By Cindi Sirois Collins
In 2016, Dr. Joanna V. Morgan (left) of the Imperial College of London and Dr. Sean P. S. Gulick (right)of the University of Texas’s Institute for Geophysics and the Jackson School of Geosciences along with the scientists of the International Deep Drilling Program (IODP)- Expedition 364 went to the Chicxulub (CHICK-zhoo-loob) crater in the Yucatan Peninsula of Mexico. This group of scientists took core samples of the peak ring created by the liquifaction of rock from the impact of a colossal asteroid.
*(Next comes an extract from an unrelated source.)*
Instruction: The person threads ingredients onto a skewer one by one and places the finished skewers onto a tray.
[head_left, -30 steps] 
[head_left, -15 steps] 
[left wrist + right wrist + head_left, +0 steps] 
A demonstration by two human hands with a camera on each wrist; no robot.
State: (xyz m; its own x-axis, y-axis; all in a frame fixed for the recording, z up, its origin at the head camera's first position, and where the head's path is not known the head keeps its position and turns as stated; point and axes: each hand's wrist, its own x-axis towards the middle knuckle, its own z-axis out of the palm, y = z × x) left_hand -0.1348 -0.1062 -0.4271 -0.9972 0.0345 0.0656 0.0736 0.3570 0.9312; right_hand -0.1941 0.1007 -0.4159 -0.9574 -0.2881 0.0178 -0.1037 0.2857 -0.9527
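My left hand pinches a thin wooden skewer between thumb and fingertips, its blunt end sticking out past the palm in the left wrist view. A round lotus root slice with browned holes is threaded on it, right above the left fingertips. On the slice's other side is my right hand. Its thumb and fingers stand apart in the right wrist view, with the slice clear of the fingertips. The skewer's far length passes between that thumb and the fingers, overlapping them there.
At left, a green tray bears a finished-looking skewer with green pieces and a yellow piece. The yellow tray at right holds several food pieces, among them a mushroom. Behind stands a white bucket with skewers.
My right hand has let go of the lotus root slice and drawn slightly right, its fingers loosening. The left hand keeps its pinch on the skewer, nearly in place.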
The crater is named after the nearby Mexican village means “tail of the devil” in Mayan.
These core samples were C-T scanned and studied in many ways to come up with the following conclusive evidence down to the first minutes after the asteroid created the impact crater about 66,043,000 years ago– plus or minus 10,000 years (Sprain, et al., 2015) and it is the largest and best-preserved single event-deposit found on Earth so far.
These scientists along with respected Dutch geologist, Dr. Jan Smit drilled and collected core samples of the Chicxulub crater’s center peak ring to about 1335 feet (406 m). This is the first time a peak ring has been drilled and sampled.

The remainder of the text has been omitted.